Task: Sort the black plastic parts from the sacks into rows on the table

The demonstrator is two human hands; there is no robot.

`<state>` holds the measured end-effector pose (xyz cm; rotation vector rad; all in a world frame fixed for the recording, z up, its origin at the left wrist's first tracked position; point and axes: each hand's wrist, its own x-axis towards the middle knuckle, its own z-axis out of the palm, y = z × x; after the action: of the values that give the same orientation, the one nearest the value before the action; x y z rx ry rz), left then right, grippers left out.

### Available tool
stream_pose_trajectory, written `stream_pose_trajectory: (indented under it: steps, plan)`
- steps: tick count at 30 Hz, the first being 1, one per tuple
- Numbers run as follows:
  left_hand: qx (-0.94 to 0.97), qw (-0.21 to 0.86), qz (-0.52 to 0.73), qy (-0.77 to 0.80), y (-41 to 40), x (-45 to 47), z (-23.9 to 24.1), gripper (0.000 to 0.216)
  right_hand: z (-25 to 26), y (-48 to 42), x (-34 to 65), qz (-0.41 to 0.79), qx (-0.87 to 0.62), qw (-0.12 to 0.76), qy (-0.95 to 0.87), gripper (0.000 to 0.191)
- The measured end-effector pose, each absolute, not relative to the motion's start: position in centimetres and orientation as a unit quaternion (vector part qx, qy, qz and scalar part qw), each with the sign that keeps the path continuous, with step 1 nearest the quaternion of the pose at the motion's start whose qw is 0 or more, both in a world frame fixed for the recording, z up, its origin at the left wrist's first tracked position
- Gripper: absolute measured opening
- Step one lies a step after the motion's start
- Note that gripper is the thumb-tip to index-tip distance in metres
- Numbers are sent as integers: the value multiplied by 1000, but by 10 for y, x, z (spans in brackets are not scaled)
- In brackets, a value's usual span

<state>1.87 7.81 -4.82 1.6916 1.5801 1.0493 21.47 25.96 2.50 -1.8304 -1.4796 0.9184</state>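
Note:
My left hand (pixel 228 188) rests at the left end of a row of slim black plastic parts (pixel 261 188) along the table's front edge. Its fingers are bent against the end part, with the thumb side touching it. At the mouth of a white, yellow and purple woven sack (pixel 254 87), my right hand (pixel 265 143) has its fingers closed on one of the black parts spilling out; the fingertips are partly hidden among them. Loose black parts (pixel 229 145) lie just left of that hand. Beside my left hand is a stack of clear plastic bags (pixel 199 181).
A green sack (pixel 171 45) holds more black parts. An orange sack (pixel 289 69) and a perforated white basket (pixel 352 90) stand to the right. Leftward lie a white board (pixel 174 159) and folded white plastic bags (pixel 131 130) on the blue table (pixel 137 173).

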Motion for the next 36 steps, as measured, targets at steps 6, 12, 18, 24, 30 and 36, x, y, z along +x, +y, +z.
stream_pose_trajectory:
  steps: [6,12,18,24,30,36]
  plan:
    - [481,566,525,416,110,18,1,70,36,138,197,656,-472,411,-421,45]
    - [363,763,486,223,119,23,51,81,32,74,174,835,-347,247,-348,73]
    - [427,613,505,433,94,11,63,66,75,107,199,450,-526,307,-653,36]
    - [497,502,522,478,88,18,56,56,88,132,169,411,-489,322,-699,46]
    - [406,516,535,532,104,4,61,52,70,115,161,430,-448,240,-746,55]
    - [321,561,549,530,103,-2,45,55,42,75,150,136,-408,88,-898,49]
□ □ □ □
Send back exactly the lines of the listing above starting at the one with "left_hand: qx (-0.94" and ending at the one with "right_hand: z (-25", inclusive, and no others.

# Response to this exercise:
  left_hand: qx (-0.94 to 0.97), qw (-0.21 to 0.86), qz (-0.52 to 0.73), qy (-0.77 to 0.80), y (-41 to 40), x (-45 to 47), z (-23.9 to 24.1), gripper (0.000 to 0.216)
  right_hand: z (-25 to 26), y (-48 to 42), x (-34 to 65), qz (-0.41 to 0.79), qx (-0.87 to 0.62), qw (-0.12 to 0.76), qy (-0.95 to 0.87), gripper (0.000 to 0.191)

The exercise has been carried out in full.